• What you need to do: Restate word for word the entries below, starting with the line with "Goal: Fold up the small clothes" and continuing through the line with "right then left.". Include both of those lines and no others.

• Source data:
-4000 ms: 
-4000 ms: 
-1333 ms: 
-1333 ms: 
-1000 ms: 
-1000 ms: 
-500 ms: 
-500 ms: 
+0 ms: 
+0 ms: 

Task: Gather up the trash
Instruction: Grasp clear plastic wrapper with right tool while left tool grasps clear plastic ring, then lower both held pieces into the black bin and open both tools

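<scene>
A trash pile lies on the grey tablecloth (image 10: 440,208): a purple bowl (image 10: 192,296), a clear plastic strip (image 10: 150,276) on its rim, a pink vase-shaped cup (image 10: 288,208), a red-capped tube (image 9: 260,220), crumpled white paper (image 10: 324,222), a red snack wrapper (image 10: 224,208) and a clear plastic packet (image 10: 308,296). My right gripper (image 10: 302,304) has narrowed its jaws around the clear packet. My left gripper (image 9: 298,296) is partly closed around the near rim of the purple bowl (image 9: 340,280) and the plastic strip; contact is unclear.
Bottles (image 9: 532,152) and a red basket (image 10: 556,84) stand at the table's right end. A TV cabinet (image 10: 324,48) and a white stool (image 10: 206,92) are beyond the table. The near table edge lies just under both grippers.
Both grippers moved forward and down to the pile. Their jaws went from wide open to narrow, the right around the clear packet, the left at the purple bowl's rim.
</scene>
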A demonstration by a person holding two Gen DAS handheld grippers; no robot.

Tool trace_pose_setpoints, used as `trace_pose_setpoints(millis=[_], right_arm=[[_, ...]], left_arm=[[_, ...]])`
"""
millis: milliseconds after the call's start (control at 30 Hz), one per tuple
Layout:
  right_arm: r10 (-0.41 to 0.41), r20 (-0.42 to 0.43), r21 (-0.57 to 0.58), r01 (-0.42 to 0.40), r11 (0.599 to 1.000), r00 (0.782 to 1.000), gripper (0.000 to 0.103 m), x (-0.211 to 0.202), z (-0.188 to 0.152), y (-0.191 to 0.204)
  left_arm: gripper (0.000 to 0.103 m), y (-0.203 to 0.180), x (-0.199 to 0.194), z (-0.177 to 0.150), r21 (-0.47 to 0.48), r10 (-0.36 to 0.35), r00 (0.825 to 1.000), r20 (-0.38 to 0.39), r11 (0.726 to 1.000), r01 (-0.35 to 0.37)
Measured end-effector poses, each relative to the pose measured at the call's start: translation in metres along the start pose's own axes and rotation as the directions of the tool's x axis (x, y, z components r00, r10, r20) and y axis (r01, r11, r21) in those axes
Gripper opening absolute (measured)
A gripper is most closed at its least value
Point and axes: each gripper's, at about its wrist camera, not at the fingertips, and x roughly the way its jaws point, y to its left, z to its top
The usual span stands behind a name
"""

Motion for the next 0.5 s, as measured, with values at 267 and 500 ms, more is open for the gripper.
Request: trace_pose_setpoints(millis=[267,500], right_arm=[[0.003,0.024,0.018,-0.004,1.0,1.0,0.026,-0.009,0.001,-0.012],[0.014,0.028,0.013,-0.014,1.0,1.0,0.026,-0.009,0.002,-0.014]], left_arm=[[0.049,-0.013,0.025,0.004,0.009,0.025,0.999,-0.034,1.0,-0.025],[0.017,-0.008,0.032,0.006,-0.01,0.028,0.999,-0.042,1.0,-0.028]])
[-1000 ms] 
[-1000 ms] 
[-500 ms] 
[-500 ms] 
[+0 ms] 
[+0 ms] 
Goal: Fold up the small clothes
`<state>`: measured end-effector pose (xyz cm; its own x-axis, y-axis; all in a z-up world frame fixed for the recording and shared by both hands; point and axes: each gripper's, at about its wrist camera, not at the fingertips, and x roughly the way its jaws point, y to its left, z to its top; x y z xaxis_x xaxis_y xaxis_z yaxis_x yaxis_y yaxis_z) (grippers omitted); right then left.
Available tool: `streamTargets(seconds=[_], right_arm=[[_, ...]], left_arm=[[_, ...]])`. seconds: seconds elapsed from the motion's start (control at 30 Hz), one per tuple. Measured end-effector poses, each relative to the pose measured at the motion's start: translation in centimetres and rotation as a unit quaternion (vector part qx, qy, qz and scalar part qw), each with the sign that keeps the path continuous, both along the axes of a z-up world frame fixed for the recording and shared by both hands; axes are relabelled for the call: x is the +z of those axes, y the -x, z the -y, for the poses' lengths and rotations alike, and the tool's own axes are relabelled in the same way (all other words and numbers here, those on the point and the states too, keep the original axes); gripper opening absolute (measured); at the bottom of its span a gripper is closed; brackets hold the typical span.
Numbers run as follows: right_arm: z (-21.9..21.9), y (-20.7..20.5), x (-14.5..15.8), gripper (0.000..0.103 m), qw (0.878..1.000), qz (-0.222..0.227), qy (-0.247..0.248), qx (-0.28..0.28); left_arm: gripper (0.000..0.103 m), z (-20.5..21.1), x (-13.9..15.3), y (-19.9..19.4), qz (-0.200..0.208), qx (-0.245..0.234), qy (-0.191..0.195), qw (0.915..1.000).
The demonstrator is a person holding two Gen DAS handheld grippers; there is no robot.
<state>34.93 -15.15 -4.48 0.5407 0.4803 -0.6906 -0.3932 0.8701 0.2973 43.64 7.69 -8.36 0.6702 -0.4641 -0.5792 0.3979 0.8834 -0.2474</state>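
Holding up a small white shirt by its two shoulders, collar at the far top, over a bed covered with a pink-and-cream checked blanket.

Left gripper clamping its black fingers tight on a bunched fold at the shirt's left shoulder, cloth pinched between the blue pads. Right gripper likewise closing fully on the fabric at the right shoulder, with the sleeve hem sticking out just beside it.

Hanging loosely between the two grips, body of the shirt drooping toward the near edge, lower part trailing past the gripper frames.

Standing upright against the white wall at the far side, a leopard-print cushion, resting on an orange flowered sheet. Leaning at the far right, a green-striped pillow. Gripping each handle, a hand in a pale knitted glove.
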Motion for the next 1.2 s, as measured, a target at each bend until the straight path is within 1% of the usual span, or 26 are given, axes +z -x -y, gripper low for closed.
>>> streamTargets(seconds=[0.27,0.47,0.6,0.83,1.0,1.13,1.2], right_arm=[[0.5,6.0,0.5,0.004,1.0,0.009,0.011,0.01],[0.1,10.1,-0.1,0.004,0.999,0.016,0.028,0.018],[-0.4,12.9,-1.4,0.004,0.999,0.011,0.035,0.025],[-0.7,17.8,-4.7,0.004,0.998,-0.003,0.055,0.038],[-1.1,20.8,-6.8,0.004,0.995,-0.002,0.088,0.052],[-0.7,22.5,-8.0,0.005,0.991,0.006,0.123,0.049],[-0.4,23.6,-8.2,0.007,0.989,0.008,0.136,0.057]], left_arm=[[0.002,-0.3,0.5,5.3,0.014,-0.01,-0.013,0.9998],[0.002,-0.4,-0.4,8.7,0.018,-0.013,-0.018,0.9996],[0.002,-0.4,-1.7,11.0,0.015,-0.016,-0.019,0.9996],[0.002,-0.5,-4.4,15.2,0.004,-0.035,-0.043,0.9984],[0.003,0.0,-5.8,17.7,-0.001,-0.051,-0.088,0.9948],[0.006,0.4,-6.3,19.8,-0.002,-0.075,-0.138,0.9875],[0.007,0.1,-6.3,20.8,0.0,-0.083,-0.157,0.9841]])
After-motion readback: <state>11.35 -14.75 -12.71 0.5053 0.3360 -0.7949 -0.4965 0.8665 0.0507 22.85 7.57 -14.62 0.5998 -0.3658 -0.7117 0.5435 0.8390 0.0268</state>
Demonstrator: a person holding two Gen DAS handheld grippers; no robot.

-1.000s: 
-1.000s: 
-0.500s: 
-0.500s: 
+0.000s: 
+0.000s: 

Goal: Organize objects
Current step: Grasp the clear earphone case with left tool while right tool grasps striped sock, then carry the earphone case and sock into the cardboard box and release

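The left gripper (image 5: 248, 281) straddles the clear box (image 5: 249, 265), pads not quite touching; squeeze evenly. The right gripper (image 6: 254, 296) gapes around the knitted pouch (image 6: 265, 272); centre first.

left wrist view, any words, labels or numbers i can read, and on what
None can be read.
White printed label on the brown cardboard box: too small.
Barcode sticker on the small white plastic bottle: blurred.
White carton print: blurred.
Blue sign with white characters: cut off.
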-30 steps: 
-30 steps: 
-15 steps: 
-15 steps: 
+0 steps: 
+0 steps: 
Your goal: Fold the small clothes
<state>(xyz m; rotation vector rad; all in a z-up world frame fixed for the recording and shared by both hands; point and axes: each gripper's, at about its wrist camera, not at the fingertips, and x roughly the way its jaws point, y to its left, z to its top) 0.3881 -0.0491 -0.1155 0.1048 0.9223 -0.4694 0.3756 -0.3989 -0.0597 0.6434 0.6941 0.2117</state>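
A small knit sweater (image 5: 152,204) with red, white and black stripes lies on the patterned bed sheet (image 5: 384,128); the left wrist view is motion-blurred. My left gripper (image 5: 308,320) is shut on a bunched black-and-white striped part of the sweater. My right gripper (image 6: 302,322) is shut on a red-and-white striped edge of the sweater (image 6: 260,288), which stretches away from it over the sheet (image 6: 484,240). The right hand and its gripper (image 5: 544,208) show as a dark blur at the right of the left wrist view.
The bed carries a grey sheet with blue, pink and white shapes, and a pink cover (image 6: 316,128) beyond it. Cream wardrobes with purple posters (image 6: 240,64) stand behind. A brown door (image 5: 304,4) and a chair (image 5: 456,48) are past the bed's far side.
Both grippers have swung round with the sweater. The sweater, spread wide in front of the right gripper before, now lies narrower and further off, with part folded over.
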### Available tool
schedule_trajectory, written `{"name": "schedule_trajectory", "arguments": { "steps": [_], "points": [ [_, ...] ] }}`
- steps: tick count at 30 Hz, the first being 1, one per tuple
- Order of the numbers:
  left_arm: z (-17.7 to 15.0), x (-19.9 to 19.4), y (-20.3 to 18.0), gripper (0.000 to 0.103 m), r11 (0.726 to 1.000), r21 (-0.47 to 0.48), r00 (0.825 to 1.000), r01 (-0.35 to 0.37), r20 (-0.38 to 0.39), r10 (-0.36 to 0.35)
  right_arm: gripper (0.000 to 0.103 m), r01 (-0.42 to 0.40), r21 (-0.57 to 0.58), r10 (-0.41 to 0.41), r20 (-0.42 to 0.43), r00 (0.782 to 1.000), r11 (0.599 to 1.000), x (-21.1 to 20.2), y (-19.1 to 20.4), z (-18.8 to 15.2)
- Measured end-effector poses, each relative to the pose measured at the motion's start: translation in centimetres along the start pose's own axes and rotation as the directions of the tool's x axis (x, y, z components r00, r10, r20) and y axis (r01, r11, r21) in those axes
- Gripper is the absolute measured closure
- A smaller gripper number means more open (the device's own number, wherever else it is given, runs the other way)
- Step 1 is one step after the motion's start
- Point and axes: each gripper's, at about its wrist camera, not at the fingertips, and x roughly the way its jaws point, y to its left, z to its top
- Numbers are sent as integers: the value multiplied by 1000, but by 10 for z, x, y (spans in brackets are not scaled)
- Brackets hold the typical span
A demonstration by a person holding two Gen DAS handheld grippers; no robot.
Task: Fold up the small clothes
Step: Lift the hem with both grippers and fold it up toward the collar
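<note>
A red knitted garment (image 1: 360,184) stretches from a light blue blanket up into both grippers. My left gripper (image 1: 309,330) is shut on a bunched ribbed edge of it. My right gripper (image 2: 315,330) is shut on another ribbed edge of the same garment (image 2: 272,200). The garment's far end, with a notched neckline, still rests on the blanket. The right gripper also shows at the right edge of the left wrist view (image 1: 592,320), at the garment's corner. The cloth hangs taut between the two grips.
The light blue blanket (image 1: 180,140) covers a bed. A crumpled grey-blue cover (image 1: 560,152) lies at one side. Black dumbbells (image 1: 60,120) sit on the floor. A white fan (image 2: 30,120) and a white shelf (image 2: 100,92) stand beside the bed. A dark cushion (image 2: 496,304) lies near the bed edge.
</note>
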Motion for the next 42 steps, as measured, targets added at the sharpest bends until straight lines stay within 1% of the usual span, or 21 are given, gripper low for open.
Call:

• Output of the exercise:
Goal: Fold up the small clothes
`<state>`: measured end-effector pose (xyz cm; its own x-axis, y-axis; all in a z-up world frame fixed for the recording and shared by both hands; point and axes: each gripper's, at about its wrist camera, not at the fingertips, and x roughly the way its jaws point, y to its left, z to its top; x y z xaxis_x xaxis_y xaxis_z yaxis_x yaxis_y yaxis_z) (grippers omitted); right then left.

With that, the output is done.